Conversely, a challenge with a bolus of intravenous saline will suppress aldosterone secretion through inhibition of renin. This forms the basis of the saline suppression test used as confirmatory testing in the diagnosis of primary aldosteronism (PA) [4].

Further complexity is added by the observation of local, that is, tissue-resident RAA systems and alternative angiotensinogen derivatives, which stimulate their own receptors and exert partly opposite effects to the classical cascade [8].

Next to direct effects of angiotensin-II, the RAAS exerts its potency mainly via aldosterone-induced (re)absorption of sodium across epithelia like kidney tubular cells and colonic epithelial cells in addition to sweat glands [1]. Direct actions in non-epithelial cells like smooth muscle cells are increasingly recognized [9].

Renal target genes that are positively regulated by the mineralocorticoid receptor encompass subunits of amiloride-sensitive sodium channels (ENaC) and subunits of the Na+/K+-ATPase, that is, structures designed to promote luminal sodium reabsorption and basolateral secretion [1]. Aldosterone-induced sodium absorption in the context of low environmental salt is also promoted in intestinal epithelial cells of the distal colon in a mineralocorticoid receptor-dependent manner involving the β- and γ-subunit of ENaC channels [10].

Traditional views hold that aldosterone-induced sodium (re)absorption results in expansion of plasma volume and increase of cardiac output and consecutive elevation of blood pressure. This was recently challenged by a study which reported that subsequent to sodium loading of aldosterone-infused rats an increase in systemic resistance was noted with a parallel decrease in cardiac output [11].

It has been convincingly demonstrated that sodium intake is associated with an increase in blood pressure [12] and an increased risk of stroke and cardiovascular disease [13]. To combat arterial hypertension current guidelines, therefore, recommend salt restriction approaches as lifestyle measures in all patients with arterial hypertension [14] [15]. The World Health Organization recommends 5 g of salt as maximum daily intake [16].
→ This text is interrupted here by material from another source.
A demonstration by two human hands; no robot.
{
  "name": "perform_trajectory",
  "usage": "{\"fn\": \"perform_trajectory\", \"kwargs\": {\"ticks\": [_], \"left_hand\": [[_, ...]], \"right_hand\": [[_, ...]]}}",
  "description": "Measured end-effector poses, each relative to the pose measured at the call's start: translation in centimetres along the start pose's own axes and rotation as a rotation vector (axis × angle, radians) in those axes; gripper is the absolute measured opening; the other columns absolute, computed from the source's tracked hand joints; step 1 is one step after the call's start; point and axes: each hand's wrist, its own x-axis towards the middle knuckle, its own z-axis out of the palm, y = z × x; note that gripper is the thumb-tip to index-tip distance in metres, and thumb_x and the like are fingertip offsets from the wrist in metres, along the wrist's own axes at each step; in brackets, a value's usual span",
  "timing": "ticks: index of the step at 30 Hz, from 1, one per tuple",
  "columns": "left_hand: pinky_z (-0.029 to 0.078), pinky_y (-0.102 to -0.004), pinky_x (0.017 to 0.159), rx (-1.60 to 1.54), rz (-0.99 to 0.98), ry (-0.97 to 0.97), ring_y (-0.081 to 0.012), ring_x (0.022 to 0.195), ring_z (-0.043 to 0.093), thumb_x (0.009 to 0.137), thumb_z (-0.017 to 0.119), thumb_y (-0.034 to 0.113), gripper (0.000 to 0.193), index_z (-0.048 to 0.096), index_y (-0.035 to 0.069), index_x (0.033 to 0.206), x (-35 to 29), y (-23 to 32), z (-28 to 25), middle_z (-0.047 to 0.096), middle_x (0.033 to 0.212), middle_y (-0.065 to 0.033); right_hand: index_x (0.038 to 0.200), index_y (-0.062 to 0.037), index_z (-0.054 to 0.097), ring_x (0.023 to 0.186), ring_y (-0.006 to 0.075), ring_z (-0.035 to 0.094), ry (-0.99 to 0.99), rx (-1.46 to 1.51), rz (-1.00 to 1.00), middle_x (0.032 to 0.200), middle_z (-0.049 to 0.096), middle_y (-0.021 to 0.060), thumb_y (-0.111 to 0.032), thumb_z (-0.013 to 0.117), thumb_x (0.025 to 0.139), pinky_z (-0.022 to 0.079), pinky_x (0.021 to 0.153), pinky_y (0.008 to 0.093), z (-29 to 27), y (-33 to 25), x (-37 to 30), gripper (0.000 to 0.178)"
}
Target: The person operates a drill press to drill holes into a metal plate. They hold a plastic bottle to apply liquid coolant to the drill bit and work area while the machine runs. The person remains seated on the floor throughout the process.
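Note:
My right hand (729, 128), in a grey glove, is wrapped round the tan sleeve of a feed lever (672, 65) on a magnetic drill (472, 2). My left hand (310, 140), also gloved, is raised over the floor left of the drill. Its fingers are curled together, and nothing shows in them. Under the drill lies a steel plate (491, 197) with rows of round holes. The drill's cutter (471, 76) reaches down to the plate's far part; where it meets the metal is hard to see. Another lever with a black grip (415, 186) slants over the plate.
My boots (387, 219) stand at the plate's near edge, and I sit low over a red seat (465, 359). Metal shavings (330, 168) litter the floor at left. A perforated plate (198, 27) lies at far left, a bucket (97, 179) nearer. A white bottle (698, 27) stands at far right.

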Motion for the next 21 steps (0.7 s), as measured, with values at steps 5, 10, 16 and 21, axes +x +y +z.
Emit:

Primary aldosteronism (PA) compared to essential hypertension also is associated with a greater risk of stroke, coronary artery disease, atrial fibrillation and proteinuria, even after matching for age, sex and blood pressure grade [17]. It becomes evident that the combination of two factors (salt and aldosterone excess) constituting a cardiovascular risk of their own is likely to enhance cardiovascular morbidity and mortality.

Primary aldosteronism promotes salt intake by increasing the recognition threshold for salty taste. Following specific therapy [either mineralocorticoid receptor antagonist (MRA) therapy or adrenalectomy], a normalization of salt taste threshold was observed [18] [19]. At least part of this right shift in recognition threshold may be mediated through central effects of aldosterone on neurons of the nucleus of the solitary tract (NTS) which is a main central regulator of salt intake [20].

It has been known since the 1990s that it requires a high salt diet for aldosterone excess to cause hypertension and organ damage [21]. In contrast, indigenous cultures with very high aldosterone concentrations secondary to low dietary sodium intake (secondary hyperaldosteronism) are characterized by low blood pressure values and do not feature the traditional progressive increase in blood pressure with age [22].

Understanding the interaction between aldosterone and salt is crucial for developing effective prevention and treatment strategies. Therefore, this review aims to present the current knowledge on primary aldosteronism and salt intake and their underlying mechanisms. Wherever possible we will try to focus on evidence from systems challenged with aldosterone excess and try to avoid discussing findings in normotensive or essentially hypertensive cohorts.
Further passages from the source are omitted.